Les juges d’instruction se plaignent ainsi de Cassiopée (l'acronyme pour "Chaine applicative supportant le système d'information Oriente procédure pénale et enfants"), un logiciel créé en 2009 et déployé en 2011, supposé permettre de mieux assurer l’uniformisation et la maîtrise de la totalité du processus pénal (gestion des audiences, élaboration des décisions des juridictions de jugement, gestion des voies de recours et des recours en grâce, gestion des agendas, alertes et relances, édition des documents, archivage électronique, recherches et consultations intra et inter-juridictions), y compris l’assistance éducative des mineurs ainsi que l’enregistrement des procédures civiles et commerciales par les parquetiers. Dix ans plus tard, d’aucuns dénoncent un logiciel, qui ne répond pas à leurs attentes métiers, qu’ils doivent « subir » malgré des défaillances récurrentes entraînant des suspensions à répétition pendant de « longues heures de nuit en métropole empêchant tout travail outre-mer compte tenu du décalage horaire ». Les trames, non modifiables de Cassiopée, comportent plusieurs erreurs procédurales, etc., etc., mais c’est aussi, plus généralement, la migration d’Internet Explorer vers Microsoft Edge qui est source d’effroi, de déconnexions intempestives et de délais. Cerise sur le gâteau : la PNIJ (Plateforme nationale des interceptions judiciaires) et Cassiopée ne sont pas compatibles.

Les juges de l’application des peines se plaignent, eux, du logiciel Appi (Application des peines, probation et insertion) créé en 2003 et déployé en 2005. Dans certains tribunaux, au début de cette année 2023, il a fallu « réimplanter » dans le logiciel les données des situations traitées « à la main » du fait de « défaillances » pendant plusieurs semaines et s’il bénéficie d’une couverture nationale, les données ne sont consultables qu'au niveau local alors que les magistrats disent avoir besoin de « connaître le déroulé des suivis ou les autres peines en cous d’aménagement dans d’autres tribunaux que le sien » et les trames personnalisées disparaissent à chaque mise à jour du logiciel.
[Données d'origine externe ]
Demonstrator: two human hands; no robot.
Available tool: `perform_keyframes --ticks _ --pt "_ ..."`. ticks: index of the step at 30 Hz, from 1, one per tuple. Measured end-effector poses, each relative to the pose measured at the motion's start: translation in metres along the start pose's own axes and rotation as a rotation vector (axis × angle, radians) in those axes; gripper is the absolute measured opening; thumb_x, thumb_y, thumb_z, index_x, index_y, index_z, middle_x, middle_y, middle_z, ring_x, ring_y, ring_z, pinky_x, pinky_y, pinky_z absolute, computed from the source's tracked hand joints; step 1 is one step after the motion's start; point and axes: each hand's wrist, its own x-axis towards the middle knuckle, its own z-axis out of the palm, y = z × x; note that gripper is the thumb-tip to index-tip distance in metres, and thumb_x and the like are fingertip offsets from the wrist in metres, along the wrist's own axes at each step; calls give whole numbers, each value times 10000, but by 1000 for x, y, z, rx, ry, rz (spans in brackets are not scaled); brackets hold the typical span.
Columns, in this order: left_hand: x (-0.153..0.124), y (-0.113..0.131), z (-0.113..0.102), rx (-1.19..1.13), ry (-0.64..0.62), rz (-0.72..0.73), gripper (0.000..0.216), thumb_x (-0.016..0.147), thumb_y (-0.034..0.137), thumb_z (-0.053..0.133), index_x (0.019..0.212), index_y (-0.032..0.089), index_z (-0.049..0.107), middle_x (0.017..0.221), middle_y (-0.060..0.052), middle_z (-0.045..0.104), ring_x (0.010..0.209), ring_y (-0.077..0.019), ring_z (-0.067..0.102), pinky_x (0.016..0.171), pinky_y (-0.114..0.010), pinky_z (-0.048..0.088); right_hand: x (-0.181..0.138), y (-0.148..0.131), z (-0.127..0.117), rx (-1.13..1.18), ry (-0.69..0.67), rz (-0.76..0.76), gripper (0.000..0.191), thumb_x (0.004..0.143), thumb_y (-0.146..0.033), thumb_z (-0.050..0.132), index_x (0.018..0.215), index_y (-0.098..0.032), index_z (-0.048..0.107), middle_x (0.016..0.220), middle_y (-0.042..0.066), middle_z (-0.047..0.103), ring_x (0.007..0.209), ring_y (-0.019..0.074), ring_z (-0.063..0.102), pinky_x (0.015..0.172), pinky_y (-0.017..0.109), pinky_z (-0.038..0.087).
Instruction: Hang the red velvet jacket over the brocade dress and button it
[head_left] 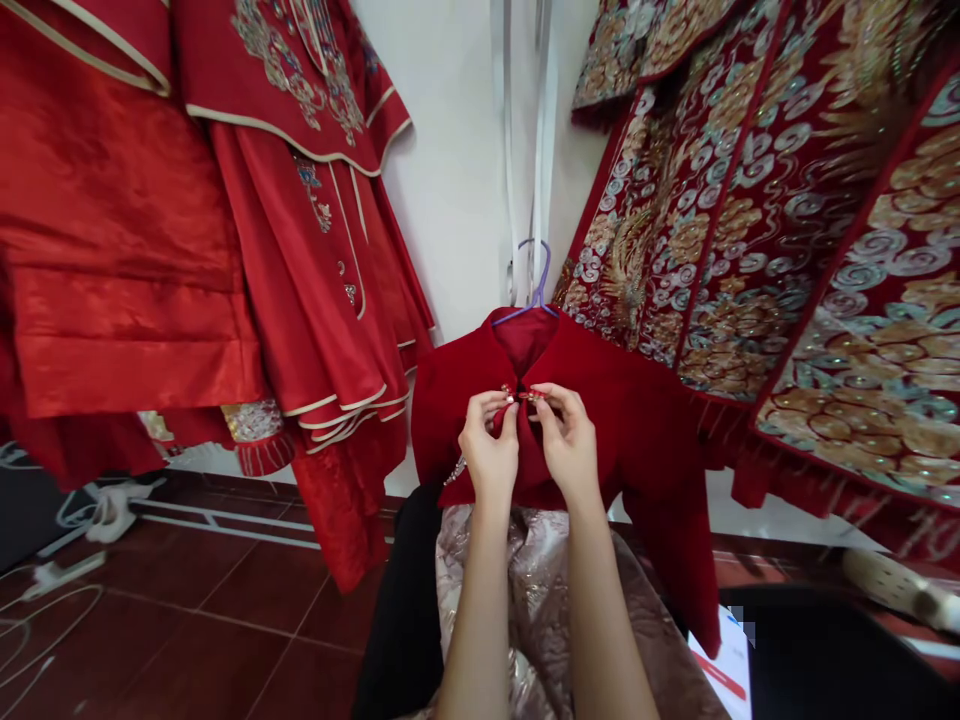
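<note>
1. left hand (489, 452), near 6 o'clock in view: bare, slim fingers.
2. right hand (571, 450), at its 3 o'clock: bare too.
3. left forearm (480, 610) and right forearm (604, 610): uncovered to the frame's bottom edge.

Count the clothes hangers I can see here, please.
1: a purple hanger holds the red jacket, above the left hand and right hand, which pinch its collar clasp. Hangers of the other garments may be hidden beyond the picture's edge.
</note>
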Motion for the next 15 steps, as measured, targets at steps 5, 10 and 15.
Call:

Autre souci actuel des juges de l’application des peines, le logiciel Genesis qui permet, lorsqu’il fonctionne, la gestion, au niveau national, des personnes détenues en établissement pénitentiaire.

Les juges des enfants se plaignent du logiciel Wineurs — qui était appelé à disparaître lors du déploiement de Cassiopée mais qui reste toutefois encore usité en matière d’assistance éducative — qui tourne sous l’architecture obsolète du traitement de texte Wordperfect, incompatible avec Windows 10, obligeant à faire des copier-collers et ne permettant pas de travailler à distance.

Les juges correctionnels et parquetiers ne sont pas si mécontents mais se plaignent, pour certains, de n’avoir pas pu bénéficier de la formation nécessaire pour utiliser « toutes les potentialités » de leur nouveau logiciel Noé qui se substitue à Npp et présente une réelle « plus-value ». On terminera sur cette bonne note même si d’autres insatisfactions sont signalées dont notamment les logiciels pour réclamer le remboursement des frais de déplacement ou solliciter une formation.

La révolution technologique de la justice reste à faire, conclut Ludovic Friat.